What exactly is a pre-specified plausible hypothesis and how can we generate it if data mining can’t do that for us? The question was posed some sixty years ago by the philosopher Nelson Goodman using different terms: Goodman believed that a critical question for epistemology was to distinguish between “projectible and non-projectible hypotheses.” One can more or less replace “pre-specified plausible hypothesis” with Goodman’s term “projectible hypothesis.” According to Goodman, when we seek to understand what hypothesis is (or is not) projectible, we do not come to the problem “empty-headed but with some stock of knowledge” which we use to determine what is (or is not) projectible. Projectible hypotheses will be those which do not conflict with other hypotheses that have been supported in the past. They will commonly use the same terminology of previously supported hypotheses. The terminology appearing in the hypotheses will have become “entrenched” in the language. This goes a long distance toward explaining why we don’t find the link between one’s astrological sign and medical conditions plausible. Twenty-first century Western medicine is not accustomed to linking astrological signs to ailments and so must find any hypothesis that does so implausible.
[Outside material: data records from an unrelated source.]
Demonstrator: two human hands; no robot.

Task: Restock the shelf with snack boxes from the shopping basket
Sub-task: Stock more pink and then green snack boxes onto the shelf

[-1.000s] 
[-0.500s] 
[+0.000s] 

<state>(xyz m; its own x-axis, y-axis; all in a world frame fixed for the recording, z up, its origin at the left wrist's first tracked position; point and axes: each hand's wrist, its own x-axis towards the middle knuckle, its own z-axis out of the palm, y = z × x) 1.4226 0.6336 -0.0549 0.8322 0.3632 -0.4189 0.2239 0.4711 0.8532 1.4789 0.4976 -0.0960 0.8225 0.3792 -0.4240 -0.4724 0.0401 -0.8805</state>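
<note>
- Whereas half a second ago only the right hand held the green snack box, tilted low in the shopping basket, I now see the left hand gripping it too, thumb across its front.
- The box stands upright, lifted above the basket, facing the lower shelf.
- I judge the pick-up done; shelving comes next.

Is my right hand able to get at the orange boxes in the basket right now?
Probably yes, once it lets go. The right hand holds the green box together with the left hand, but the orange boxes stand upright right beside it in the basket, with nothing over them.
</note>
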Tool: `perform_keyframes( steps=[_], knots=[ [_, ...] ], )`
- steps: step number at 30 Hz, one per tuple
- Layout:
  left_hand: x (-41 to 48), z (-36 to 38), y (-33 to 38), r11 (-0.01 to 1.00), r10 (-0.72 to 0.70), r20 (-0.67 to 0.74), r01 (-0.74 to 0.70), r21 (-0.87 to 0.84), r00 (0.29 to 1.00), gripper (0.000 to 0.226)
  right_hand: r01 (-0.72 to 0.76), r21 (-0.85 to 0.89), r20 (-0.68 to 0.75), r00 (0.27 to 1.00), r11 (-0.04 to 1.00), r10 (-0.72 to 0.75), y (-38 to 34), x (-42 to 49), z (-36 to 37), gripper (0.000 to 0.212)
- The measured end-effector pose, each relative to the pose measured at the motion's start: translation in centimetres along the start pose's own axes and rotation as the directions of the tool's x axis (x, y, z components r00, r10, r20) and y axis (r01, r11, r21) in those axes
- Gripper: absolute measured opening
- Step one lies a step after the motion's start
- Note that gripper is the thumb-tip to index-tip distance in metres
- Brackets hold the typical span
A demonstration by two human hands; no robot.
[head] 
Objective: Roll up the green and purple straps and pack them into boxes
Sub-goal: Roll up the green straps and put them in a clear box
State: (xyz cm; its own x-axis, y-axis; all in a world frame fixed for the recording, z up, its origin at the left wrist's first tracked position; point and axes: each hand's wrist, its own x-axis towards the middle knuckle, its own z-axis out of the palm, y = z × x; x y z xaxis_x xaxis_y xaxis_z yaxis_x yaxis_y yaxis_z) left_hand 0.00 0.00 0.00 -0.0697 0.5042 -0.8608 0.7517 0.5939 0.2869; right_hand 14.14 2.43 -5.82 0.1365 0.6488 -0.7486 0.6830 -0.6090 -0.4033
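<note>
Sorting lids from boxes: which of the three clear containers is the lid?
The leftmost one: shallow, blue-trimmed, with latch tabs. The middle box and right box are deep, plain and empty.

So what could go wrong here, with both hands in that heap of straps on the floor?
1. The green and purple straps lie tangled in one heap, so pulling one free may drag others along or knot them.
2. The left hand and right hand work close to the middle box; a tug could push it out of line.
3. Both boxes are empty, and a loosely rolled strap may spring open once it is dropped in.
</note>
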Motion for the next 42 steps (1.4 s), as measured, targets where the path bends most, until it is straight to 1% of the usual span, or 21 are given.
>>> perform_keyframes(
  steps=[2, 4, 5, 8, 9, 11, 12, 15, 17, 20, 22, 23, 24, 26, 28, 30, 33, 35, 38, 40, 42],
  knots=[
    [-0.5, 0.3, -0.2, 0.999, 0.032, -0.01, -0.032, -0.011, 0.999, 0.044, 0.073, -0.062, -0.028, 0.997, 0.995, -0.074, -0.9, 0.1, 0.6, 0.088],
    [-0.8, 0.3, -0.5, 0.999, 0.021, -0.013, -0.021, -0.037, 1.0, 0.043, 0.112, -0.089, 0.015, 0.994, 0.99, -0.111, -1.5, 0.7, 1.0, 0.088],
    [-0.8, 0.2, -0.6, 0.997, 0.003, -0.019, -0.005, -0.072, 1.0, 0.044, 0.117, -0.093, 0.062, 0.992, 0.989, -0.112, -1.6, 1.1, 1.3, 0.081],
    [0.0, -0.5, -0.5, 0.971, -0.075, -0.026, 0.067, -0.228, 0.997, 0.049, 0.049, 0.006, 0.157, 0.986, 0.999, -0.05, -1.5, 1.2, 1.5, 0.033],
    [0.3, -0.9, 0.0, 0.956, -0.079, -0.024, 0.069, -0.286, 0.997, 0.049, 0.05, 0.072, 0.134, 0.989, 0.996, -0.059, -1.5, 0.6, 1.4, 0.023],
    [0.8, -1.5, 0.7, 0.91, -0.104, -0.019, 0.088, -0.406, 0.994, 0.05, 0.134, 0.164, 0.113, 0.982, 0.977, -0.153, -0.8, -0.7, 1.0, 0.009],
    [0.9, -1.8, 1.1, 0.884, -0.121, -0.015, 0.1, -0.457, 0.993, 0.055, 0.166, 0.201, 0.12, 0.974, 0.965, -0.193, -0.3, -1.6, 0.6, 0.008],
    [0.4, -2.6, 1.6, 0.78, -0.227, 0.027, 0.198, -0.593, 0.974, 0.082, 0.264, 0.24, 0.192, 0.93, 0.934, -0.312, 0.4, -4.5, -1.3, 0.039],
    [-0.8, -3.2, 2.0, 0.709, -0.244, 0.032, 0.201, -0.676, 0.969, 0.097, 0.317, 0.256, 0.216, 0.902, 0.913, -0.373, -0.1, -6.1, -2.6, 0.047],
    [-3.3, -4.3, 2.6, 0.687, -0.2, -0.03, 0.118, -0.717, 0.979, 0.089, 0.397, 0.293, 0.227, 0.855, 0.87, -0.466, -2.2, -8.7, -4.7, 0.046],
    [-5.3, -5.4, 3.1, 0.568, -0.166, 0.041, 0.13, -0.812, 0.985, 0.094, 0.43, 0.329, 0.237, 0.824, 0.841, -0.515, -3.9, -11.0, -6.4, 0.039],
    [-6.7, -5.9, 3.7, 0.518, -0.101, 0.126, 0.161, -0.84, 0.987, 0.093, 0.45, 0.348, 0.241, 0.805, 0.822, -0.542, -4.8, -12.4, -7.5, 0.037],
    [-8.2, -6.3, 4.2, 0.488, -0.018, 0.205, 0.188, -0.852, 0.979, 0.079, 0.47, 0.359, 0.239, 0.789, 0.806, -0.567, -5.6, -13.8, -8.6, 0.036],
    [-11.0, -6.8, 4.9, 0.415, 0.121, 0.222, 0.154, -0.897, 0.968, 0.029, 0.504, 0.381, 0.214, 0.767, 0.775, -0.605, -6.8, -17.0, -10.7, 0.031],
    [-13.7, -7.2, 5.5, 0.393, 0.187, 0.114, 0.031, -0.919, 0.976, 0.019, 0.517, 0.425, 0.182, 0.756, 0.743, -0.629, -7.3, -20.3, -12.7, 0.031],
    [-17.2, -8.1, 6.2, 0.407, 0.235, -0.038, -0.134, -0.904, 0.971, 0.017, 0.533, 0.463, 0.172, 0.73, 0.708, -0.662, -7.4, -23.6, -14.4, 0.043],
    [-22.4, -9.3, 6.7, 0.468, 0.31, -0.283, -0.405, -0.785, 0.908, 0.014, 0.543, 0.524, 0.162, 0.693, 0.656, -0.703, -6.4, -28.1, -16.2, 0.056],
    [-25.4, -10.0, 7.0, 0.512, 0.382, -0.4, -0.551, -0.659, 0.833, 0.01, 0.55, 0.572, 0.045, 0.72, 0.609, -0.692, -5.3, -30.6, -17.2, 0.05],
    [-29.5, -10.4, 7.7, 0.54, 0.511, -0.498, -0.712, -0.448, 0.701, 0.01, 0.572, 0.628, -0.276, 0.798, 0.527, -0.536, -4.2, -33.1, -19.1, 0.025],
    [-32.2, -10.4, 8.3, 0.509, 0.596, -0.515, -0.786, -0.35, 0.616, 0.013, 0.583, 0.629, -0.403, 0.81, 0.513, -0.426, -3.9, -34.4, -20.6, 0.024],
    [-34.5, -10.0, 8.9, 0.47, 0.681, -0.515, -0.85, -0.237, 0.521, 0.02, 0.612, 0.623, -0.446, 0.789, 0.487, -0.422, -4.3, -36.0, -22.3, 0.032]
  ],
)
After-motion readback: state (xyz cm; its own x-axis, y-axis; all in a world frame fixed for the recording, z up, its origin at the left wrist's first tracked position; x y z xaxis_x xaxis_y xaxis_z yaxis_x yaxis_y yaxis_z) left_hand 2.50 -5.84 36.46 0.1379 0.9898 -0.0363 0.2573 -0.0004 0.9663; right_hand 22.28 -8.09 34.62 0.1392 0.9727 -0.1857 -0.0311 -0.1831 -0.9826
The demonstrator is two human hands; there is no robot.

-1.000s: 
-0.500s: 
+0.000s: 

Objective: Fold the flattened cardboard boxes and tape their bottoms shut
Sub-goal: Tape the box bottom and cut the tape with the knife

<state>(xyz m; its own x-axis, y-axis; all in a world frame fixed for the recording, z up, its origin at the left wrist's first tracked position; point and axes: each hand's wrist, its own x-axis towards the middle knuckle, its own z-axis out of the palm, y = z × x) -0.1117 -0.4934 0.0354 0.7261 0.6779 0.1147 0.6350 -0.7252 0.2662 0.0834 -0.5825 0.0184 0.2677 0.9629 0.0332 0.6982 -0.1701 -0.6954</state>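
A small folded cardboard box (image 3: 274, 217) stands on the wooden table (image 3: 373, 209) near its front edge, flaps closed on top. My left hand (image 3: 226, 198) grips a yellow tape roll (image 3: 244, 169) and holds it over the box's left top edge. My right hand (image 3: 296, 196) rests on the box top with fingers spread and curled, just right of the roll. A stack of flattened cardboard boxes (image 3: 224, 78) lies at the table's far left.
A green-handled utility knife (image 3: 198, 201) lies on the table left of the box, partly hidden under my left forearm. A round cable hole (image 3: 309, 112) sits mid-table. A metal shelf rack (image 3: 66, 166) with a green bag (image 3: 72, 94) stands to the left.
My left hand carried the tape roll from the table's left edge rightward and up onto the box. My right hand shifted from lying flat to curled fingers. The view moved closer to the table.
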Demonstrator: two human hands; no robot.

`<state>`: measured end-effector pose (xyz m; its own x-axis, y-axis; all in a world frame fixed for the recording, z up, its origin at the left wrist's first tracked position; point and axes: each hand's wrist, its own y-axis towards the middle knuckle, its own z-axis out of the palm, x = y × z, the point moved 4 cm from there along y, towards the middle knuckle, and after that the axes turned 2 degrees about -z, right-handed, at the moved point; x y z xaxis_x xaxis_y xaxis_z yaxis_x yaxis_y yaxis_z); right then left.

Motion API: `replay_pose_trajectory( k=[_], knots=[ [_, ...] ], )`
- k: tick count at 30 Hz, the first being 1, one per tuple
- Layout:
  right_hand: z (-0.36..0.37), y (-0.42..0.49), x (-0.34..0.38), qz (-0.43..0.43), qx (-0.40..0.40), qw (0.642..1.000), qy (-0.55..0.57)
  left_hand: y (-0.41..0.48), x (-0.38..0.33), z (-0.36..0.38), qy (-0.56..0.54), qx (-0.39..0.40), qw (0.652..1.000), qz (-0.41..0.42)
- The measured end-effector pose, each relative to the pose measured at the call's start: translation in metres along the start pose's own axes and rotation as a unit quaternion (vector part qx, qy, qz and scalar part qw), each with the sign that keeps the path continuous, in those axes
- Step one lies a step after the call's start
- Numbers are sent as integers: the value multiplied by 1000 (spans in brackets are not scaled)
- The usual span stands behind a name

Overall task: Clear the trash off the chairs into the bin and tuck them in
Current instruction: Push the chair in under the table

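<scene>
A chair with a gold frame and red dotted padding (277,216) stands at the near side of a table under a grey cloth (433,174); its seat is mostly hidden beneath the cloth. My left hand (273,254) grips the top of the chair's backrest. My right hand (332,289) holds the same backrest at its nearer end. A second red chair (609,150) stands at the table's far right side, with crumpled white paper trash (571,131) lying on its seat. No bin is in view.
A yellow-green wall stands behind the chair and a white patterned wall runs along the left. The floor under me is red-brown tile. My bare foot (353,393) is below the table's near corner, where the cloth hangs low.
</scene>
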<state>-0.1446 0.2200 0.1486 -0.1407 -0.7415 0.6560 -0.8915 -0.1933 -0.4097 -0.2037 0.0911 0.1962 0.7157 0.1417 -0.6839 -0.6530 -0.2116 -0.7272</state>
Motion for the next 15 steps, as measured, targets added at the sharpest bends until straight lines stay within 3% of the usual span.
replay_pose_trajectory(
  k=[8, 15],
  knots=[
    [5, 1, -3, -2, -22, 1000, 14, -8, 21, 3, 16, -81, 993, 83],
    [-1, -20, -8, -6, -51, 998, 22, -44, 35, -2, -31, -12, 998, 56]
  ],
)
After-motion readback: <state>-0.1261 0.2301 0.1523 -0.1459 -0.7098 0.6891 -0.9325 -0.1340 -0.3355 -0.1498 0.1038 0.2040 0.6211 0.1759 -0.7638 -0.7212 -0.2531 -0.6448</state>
If Goodman is correct, then data mining is of little use without an historical understanding of the field of science to which the data pertains. Library administrators should keep this in mind when allocating resources. Clearly, purchasing data sets is a necessary part of serving our research patrons, but the emphasis must be not on the mere accumulation of data, it must be on the selection of data that is critical to continuing the scientific discourse. While data sets that distinguish astrological signs are clearly insignificant for medicine, there are many other attributes that form the basis of data sets that are more or less reasonable. Librarians must be able to perform the complex task of distinguishing the more from the less. It is the curation of data that is important, i.e., the acquisition and management of data sets through the whole of its life cycle; and most importantly, the curation of data sets that are of interest and value to the scholarly and research community.
Here, we have another argument for allocating library resources to pay for librarians with deep subject expertise. As e-science develops, vendors will make more and more data sets available, regardless of their actual worth to researchers. To effectively choose the data sets that are of value, librarians must have a thorough understanding of the research needs of their patrons. To do this, they must have a deep understanding of the field. Unfortunately, with the excitement swirling around e-science, the mere access to large data sets threatens to become the be-all and end-all in collection management. If we aren’t careful, we may find ourselves with mountains of data from which everything and nothing can be concluded.